A massive feral boar and its brood were caught rummaging through the dumpsters behind an elementary school.
Parents from the Hong Kong school expressed concern for their children’s safety, but some activists argue that the boar is doing nothing wrong.
“Wild boars have been demonized by hunters, local media, and people who misunderstand them. In fact, if you don’t provoke them, they will not attack you. They are actually afraid of people,” animal rights activist Roni Wong told the Hong Kong Free Press.
Wild boar are native to the region, but their natural habitat has shrunk due to urban sprawl. Now, these boar can be seen regularly in urban areas. Local communities often form wild boar hunting parties to keep the feral hogs at bay. Activists like Wong and his friends are trying to save these boar and encourage citizens of Hong Kong to co-exist with the animals.
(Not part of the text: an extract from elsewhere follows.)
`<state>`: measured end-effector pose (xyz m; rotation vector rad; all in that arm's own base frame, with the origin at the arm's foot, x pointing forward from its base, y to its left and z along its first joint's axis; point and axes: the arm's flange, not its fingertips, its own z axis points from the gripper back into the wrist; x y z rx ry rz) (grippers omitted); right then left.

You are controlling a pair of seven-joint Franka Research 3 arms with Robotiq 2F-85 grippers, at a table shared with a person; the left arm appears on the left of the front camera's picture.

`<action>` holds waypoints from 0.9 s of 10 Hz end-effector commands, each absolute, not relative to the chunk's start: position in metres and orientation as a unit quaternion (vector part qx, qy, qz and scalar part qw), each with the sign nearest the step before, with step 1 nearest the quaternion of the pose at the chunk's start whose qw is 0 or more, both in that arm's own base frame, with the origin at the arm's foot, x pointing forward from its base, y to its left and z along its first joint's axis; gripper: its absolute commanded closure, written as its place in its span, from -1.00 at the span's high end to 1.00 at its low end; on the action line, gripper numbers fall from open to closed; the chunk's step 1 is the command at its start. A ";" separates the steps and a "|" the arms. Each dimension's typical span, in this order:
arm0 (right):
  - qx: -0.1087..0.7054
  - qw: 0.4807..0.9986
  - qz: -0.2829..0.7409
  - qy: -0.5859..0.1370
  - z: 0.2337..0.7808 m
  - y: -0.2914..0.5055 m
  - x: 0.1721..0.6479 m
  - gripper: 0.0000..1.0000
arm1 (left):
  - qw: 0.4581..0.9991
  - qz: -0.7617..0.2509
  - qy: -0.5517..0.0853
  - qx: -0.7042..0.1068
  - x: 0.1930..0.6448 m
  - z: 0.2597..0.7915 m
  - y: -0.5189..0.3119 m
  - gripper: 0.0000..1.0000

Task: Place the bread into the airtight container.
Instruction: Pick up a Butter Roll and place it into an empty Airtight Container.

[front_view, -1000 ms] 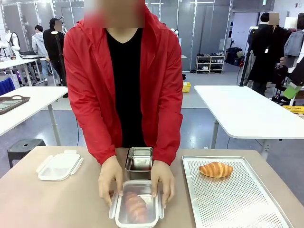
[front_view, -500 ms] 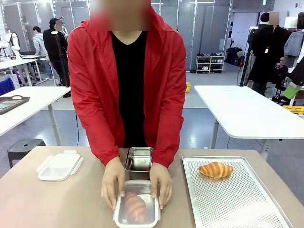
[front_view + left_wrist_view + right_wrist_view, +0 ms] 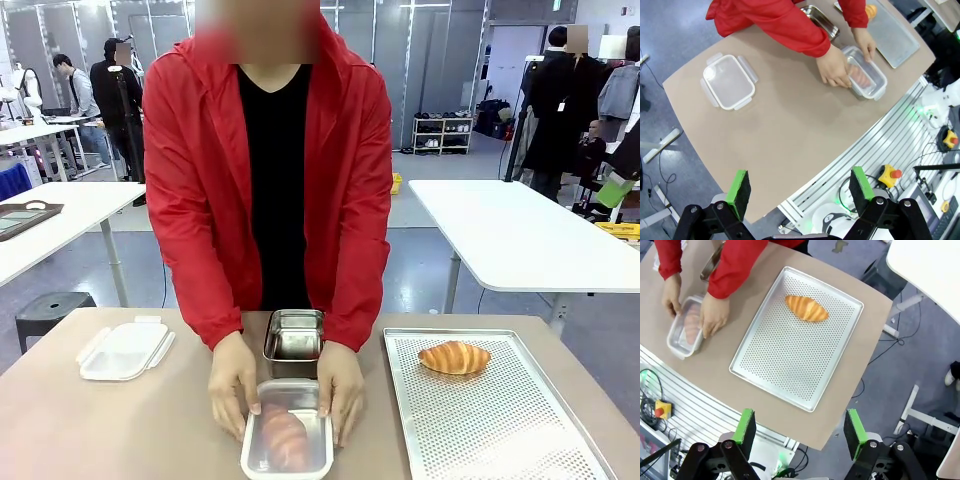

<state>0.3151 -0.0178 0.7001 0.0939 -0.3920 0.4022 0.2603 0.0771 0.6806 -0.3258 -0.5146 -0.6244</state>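
Since one second ago, the two lid flaps that stood out at the sides of the clear container (image 3: 287, 442) no longer project in the front view, and the person's hands have closed in against its walls. The bread (image 3: 284, 440) lies inside this container, visible through the clear lid as a reddish-brown piece. The container stands on the surface (image 3: 150, 430) at its near edge, roughly midway along. The person's right hand (image 3: 234, 385) and left hand (image 3: 342, 385) rest on opposite sides of it, fingers touching the lid edges. An open steel box (image 3: 294, 337) stands just behind the container, between the person's wrists. A perforated metal tray (image 3: 500, 430) lies beside the person's left hand and carries a second piece of bread, a croissant (image 3: 455, 357), near its far edge. A closed white plastic box (image 3: 125, 348) with flaps sits well apart, on the other side of the person. Left jaws: spread wide and holding nothing, with the green pads (image 3: 738, 192) high above the bare near part of the surface. Right jaws: spread wide and holding nothing, with the green pads (image 3: 746, 426) above the near corner of the tray.
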 end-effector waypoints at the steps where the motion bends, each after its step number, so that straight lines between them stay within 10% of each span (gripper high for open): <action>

Citizens are encouraged to contact the authorities after encountering a wild boar “to reduce the threats posed to human safety and property.” Wong is advising the public to “stay calm. Don’t call the police. Give space for them to leave. And enjoy the encounter.”
“Many people misunderstand that coexistence with wild pigs means spoiling and hugging them,” explains activist Ying Ho. “All we are asking is to respect wild pigs as members of the community. If you see them, don’t chase them away. They will return to the woods. We can coexist peacefully.”
Wong is concerned that many critics mistake the intention of his activism. “Some people think wild pigs are cute and can become pets. They feed and visit them – I think this has crossed the line,” Wong explains. “Our role is to tell people that it is enough to respect wildlife. We don’t need to portray them as cute and increase contact with them, as this will only harm them and make them reliant on us.”